▶ REQUIRED ACTION
Give the whole listing below once more, exactly, without pictures.

▶ PROVIDED DATA
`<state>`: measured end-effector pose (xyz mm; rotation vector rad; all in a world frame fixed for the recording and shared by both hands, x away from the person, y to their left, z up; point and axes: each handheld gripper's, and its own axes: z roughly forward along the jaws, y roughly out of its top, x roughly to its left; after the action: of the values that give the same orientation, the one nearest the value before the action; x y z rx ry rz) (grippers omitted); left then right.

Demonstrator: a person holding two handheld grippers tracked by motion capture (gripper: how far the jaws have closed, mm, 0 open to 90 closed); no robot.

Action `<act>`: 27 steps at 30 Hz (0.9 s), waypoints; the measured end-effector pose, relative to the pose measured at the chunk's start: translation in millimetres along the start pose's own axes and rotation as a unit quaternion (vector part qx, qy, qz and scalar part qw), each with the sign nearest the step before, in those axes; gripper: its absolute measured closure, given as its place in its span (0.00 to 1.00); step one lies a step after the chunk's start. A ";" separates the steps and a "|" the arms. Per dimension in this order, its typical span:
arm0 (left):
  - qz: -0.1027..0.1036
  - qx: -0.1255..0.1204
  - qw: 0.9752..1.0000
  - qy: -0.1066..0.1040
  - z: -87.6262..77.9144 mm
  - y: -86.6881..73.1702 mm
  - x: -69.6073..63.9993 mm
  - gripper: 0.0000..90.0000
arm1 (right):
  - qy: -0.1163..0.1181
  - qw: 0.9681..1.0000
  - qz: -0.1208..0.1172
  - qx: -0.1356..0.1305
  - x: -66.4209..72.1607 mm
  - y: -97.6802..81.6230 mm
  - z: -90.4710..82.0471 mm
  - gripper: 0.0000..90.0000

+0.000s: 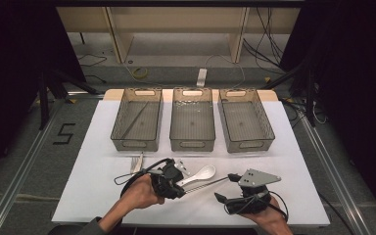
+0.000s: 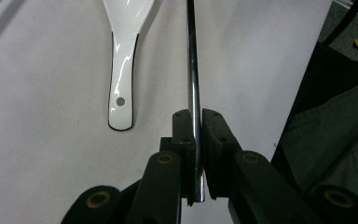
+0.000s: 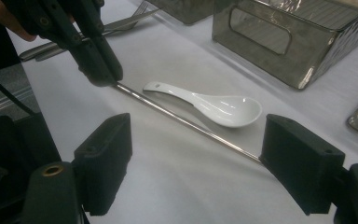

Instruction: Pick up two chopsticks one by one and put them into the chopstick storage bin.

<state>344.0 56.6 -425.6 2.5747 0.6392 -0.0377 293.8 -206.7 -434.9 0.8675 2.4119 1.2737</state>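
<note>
My left gripper (image 1: pixel 178 188) (image 2: pixel 195 116) is shut on one end of a thin metal chopstick (image 2: pixel 192 70) (image 1: pixel 203 184) (image 3: pixel 182 119). The chopstick runs low over the white table toward my right gripper (image 1: pixel 225 187) (image 3: pixel 200 163). That gripper stands open, and the chopstick's far tip reaches the pad (image 3: pixel 303 168) on its right side. A white ceramic spoon (image 1: pixel 200 175) (image 2: pixel 123 70) (image 3: pixel 214 105) lies on the table just beyond the chopstick, touching neither gripper. The left gripper (image 3: pixel 93 51) also shows at the upper left of the right gripper view.
Three grey mesh baskets stand in a row at the back: left (image 1: pixel 137 120), middle (image 1: pixel 192 120) and right (image 1: pixel 246 120). The left one holds a thin rod (image 1: pixel 134 120). A metal fork (image 1: pixel 136 161) (image 3: pixel 126 21) lies left of the spoon. The table's front edge (image 1: pixel 191 223) is close.
</note>
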 end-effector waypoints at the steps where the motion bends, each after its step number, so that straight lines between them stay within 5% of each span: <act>1: 0.001 0.001 1.000 -0.001 -0.8 0.4 -0.3 0.94 | 0.000 1.000 0.000 0.000 0.0 0.0 0.2 0.28; 11: -0.001 -0.023 1.000 -0.003 -24.4 2.7 3.4 0.94 | 0.000 1.000 0.001 0.000 -0.9 -0.2 -0.4 0.28; 16: -0.016 -0.063 0.998 0.007 -47.6 1.9 11.2 0.94 | 0.000 1.000 0.004 0.000 -1.2 -0.7 -0.7 0.28; 27: -0.079 -0.145 0.985 0.052 -100.6 -13.0 51.3 0.94 | -0.003 1.000 0.005 0.000 -2.4 -1.2 -1.5 0.29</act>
<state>375.2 135.4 -349.8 2.2535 0.8214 0.1291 294.5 -209.8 -435.1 0.8842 2.4064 1.2731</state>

▶ ANSWER TO THIS EXERCISE
`<state>`: measured end-effector pose (xyz mm; rotation vector rad; all in a world frame fixed for the recording and shared by both hands, x away from the person, y to their left, z up; point and axes: each handheld gripper's, and its own axes: z roughly forward along the jaws, y roughly out of its top, x roughly to its left; after the action: of the values that give the same orientation, the one nearest the value before the action; x y z rx ry rz) (grippers omitted); left then right.

Demonstrator: a person holding two handheld grippers tracked by motion capture (gripper: how far the jaws have closed, mm, 0 open to 90 closed); no robot.

Action `<act>`: 27 steps at 30 Hz (0.9 s), waypoints; the measured end-effector pose, relative to the pose measured at the chunk's start: translation in millimetres along the start pose's own axes and rotation as a unit quaternion (vector part qx, qy, qz and scalar part qw), each with the sign nearest the step before, in those axes; gripper: its absolute measured closure, given as its place in its span (0.00 to 1.00); step one lies a step after the chunk's start. A ";" separates the steps and a "|" the arms. Per dimension in this order, its typical span:
arm0 (left):
  - qz: -0.1027..0.1036
  - qx: -0.1255..0.1204
  - qw: 0.9752..1.0000
  - qy: -0.1066..0.1040
  - z: -87.6262..77.9144 mm
  - y: -86.6881..73.1702 mm
  - x: -69.6073..63.9993 mm
  - gripper: 0.0000..90.0000
arm1 (right):
  - qy: -0.1163..0.1181
  - qw: 0.9681..1.0000
  - qz: -0.1208..0.1172
  - qx: -0.1356..0.1305
  - x: -66.4209..72.1607 mm
  - y: -97.6802..81.6230 mm
  - z: -90.4710..82.0471 mm
  - gripper: 0.0000..90.0000

+0.000s: 
+0.000s: 
+0.000s: 

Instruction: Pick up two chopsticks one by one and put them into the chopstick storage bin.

<state>344.0 56.6 -425.6 2.5747 0.6392 -0.0377 293.8 -206.7 -434.9 0.8675 2.4119 1.2737</state>
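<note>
My left gripper (image 1: pixel 178 188) (image 2: pixel 195 116) is shut on one end of a thin metal chopstick (image 2: pixel 192 70) (image 1: pixel 203 184) (image 3: pixel 182 119). The chopstick runs low over the white table toward my right gripper (image 1: pixel 225 187) (image 3: pixel 200 163). That gripper stands open, and the chopstick's far tip reaches the pad (image 3: pixel 303 168) on its right side. A white ceramic spoon (image 1: pixel 200 175) (image 2: pixel 123 70) (image 3: pixel 214 105) lies on the table just beyond the chopstick, touching neither gripper. The left gripper (image 3: pixel 93 51) also shows at the upper left of the right gripper view.
Three grey mesh baskets stand in a row at the back: left (image 1: pixel 137 120), middle (image 1: pixel 192 120) and right (image 1: pixel 246 120). The left one holds a thin rod (image 1: pixel 134 120). A metal fork (image 1: pixel 136 161) (image 3: pixel 126 21) lies left of the spoon. The table's front edge (image 1: pixel 191 223) is close.
</note>
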 end-effector waypoints at the steps where the motion bends, each after its step number, so that straight lines between them stay within 5% of each span: <act>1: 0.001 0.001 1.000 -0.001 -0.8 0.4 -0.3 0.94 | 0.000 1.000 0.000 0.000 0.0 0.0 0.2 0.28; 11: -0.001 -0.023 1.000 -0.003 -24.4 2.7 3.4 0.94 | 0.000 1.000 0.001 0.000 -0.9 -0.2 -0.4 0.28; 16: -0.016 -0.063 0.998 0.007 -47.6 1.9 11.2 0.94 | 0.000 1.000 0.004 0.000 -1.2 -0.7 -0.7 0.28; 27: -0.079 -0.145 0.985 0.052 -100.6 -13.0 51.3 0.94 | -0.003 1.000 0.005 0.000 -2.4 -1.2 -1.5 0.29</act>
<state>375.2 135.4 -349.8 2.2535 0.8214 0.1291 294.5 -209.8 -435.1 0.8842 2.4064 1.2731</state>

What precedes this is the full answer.